- Exercise requirements
Give the number of lines in the records below that contain the word "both". State only that number.
——
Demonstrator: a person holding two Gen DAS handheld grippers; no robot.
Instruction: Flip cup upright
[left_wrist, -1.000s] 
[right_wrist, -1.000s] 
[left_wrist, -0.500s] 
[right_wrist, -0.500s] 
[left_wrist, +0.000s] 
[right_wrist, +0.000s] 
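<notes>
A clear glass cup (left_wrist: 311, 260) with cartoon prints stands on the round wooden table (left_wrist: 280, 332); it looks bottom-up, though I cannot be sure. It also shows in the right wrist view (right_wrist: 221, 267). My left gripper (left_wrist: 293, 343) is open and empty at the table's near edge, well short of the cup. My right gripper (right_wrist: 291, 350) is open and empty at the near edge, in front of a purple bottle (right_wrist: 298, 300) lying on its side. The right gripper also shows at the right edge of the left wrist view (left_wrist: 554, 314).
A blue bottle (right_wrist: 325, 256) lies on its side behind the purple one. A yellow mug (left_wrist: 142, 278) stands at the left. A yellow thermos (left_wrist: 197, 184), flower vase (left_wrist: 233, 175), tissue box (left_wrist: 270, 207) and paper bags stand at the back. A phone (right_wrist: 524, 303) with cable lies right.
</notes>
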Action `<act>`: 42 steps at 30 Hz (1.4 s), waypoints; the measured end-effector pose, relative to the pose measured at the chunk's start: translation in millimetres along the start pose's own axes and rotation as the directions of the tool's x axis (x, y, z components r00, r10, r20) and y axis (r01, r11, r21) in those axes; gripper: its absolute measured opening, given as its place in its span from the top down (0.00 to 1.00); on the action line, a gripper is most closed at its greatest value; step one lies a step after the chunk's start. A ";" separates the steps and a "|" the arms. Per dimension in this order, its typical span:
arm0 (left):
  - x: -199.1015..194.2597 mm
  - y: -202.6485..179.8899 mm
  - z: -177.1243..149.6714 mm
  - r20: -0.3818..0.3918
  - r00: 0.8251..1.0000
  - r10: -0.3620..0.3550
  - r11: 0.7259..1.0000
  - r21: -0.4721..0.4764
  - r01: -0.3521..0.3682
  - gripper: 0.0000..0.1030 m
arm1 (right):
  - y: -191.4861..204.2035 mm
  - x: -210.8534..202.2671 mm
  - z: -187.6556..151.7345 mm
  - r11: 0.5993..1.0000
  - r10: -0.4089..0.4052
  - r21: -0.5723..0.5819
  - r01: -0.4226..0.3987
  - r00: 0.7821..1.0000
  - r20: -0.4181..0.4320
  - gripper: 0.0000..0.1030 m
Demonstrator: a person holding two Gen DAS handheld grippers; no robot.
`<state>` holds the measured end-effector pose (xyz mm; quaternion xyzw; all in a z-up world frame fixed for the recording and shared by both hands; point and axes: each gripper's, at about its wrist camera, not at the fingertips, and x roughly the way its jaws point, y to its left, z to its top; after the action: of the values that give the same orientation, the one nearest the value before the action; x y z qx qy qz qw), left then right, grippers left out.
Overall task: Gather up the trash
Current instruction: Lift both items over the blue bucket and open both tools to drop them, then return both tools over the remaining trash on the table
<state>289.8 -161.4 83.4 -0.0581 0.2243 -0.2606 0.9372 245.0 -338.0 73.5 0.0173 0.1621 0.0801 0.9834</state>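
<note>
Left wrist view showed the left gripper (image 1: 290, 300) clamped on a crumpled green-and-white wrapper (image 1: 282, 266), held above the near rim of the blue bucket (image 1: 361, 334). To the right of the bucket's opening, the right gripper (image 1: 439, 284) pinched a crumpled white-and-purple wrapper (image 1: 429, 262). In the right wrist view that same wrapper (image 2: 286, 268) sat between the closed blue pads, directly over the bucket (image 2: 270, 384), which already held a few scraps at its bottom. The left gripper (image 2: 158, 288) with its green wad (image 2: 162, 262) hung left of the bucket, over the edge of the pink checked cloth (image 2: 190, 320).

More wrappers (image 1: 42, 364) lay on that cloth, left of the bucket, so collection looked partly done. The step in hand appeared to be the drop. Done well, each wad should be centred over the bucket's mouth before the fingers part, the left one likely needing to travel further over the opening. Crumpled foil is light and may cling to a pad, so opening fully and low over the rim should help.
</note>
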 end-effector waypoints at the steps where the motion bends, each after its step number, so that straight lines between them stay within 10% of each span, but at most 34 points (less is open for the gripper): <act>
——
- Task response
2